Is this our future? I've noticed similar gains than in the paper when I have e.g. split a large reference database into chunks that just fit on memory.. easy 3-5x improvement in speed simply from eliminating caching..
Well, it's more about moving from CPU-centric systems (von Neumann architecture) into "Fabric Attached Memory"-centric systems (in order to eliminate I/O)..
Edit. btw some time ago I learned that there's little point in creating RAM-disks in GNU/Linux, as the kernel keeps your stuff nicely in RAM anyway..
Oracle did a version with blast many years ago. AFAIK it was not widely used though (perhaps because of the expensive oracle licenses).
Oracle10g BLAST Functions
A version of BLAST, which is very similar to NCBI BLAST 2.0, has been
implemented in the database using table functions. This enables users
to perform BLAST queries against data that is held directly inside an
Oracle database. Because the algorithms are implemented as table
functions, parallel computation is intrinsically supported.
Not sure if any NGS algorithms have been similarly implemented. Have not kept up with Oracle.

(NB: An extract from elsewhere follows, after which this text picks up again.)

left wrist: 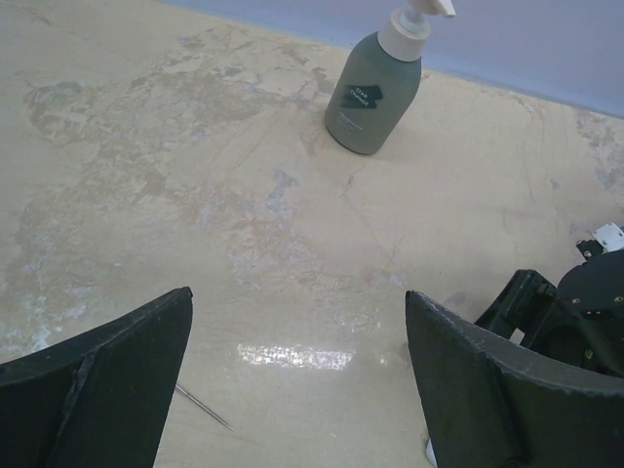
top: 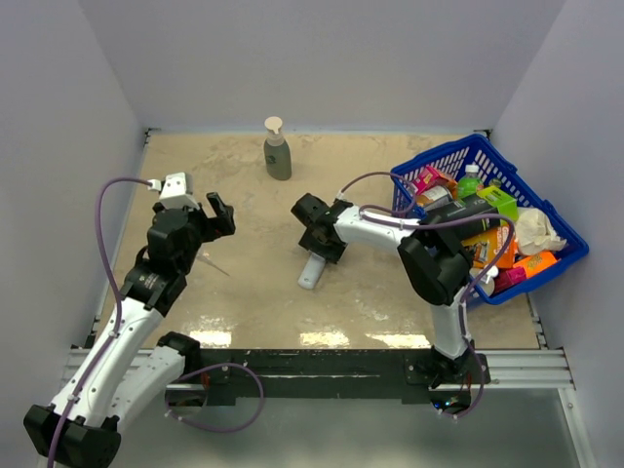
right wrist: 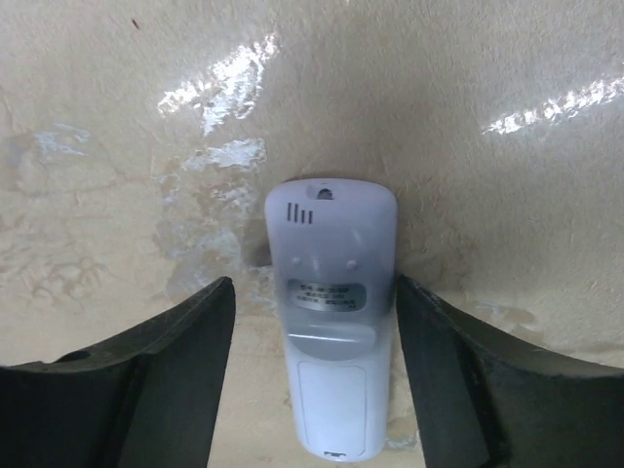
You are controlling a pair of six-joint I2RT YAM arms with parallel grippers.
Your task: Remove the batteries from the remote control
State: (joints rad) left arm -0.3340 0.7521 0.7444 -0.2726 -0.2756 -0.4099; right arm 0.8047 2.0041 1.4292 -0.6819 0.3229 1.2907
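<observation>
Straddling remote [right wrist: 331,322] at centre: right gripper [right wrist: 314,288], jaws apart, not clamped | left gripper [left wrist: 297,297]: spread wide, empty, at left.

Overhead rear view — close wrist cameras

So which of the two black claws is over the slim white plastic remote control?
The right gripper: the slim white remote control lies between its fingers. The left gripper hangs open above bare tabletop.
</observation>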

I had a different experience when I was testing /dev/shm vs. tmpfs vs. ramfs vs. just having my DB initially on a RAID5 array. In essence, there was no noticeable difference in performance. All it took was splitting my DB into chunks that fit on RAM one at a time, and then running stuff sequentially. This is because Linux loaded the DB into RAM anyway and kept it there..
This is a good news release to understand Memory Driven Computing. This can indeed be a very different way to do computing.
Article mentions changes to kallisto code needed to make it MDC compatible. I am not sure if we have anyone associated with that project who could take a look at the modifications to see how extensive/feasible they were (since similar changes would likely be needed for other code).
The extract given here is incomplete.